Peggy Noonan writes:
When Bush left office, his approval rating was down in the 20s to low 30s. Now it's at 47%, which is what Obama's is. That is amazing, and not sufficiently appreciated. Yes, we are a 50-50 nation, but Mr. Bush left office in foreign-policy and economic failure, even cataclysm. Yet he is essentially equal in the polls to the supposedly popular president. Which suggests Republicans in general have some latent, unseen potential of which they're unaware. Right now they're busy being depressed. Maybe they should be thinking, "If Bush could come back . . ." Actually, forget I said that. Every time Republican political professionals start to think that way, with optimism, they get crude and dumb and think if they press certain levers the mice will run in certain directions.

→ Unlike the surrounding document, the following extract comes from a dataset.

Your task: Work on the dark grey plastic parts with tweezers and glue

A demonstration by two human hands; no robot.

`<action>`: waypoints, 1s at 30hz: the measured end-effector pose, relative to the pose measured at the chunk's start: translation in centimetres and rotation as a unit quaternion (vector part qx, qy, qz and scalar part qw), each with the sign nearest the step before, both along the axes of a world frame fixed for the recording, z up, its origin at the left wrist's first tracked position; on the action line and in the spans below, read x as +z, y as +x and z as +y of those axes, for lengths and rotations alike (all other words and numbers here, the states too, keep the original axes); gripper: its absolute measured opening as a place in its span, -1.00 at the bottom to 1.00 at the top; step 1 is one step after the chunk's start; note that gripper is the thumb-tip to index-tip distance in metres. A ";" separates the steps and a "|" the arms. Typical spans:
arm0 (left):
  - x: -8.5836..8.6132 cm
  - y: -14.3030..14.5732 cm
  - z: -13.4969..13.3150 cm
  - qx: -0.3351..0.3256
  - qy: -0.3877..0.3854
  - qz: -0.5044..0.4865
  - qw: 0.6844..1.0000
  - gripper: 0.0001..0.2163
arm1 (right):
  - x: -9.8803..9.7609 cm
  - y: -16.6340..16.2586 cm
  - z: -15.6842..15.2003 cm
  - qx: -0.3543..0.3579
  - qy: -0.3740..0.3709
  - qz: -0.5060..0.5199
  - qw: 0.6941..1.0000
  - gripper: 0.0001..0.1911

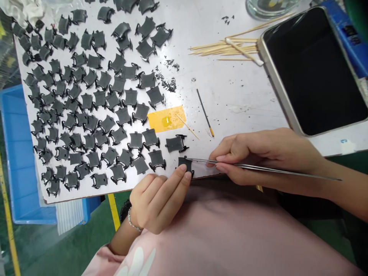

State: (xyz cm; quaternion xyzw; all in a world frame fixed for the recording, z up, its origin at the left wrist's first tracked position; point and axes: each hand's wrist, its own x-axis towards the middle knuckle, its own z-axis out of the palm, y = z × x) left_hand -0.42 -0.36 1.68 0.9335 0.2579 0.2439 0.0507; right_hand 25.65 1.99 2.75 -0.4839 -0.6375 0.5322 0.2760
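My right hand [244,157] is closed round a pair of metal tweezers [264,168], held nearly level. The tweezers' tips reach the upper edge of a small dark grey plastic part [184,161] with a black clip-like end. On that part, at the table's front edge, are the fingertips of my left hand [161,199], gripping it; the thumb is hidden. Just above lies a similar part [174,144]. Beyond it are a yellow tape piece [155,120] with a glossy drop on it, a broken toothpick [188,126] and a thin dark stick [204,109] with a yellow end.
Many like grey parts [99,99] cover the left of the white table [218,15]. Small black scraps [169,84] lie mid-table. Toothpicks [224,48], a cotton swab [244,51], a phone [313,69] and a glass dish [271,9] sit right. A blue bin [13,153] stands below left.
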 end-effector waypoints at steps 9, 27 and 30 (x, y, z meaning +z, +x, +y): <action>-0.3 0.0 0.1 -0.005 0.006 -0.002 1.000 -0.79 | 0.0 0.2 0.3 0.010 -0.011 0.023 1.000 -0.76; 0.3 -0.2 0.0 -0.004 -0.007 0.026 1.000 -0.79 | 0.0 0.1 0.3 0.002 -0.039 0.032 0.999 -0.75; 0.0 -0.1 0.2 -0.011 0.007 0.015 1.000 -0.79 | 0.0 0.0 0.3 -0.001 -0.043 0.042 0.998 -0.74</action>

Last week, Walter Russell Mead wrote:
It makes former Bush aide Peter Wehner really unhappy that anyone would criticize President W. Bush. In our latest essay, we noted that the Bush presidency remains widely unpopular and that national Bush fatigue remains a serious political problem for the Republican Party. We said that “more went right under Bush than most of his critics understood,” but counseled Republicans to spend less energy fighting what is pretty much a settled public judgment about the Bush administration and focus their attention on building for the future. We suggested that the GOP needs to talk about “lessons learned” and give the very large majority of Americans who consider the Bush administration a failure more reason to think that another Republican in the White House would mean something different.
Mr. Wehner’s response, entitled “Walter Russell Mead’s Shallow and Misleading Attack on the Bush Legacy,” is an impressive attempt to prove that everything popularly regarded as a Bush failure was in reality a great success.
The latter exchange may be of interest to writers, but is politically beside the point. As we explain in
After Hope and Change, however, GOP politicians have been following Noonan's advice all along. They seldom even mention his name. Romney had scant ties to the administration, and Ryan coauthored a book that repeatedly said that the party had lost its way during the Bush years.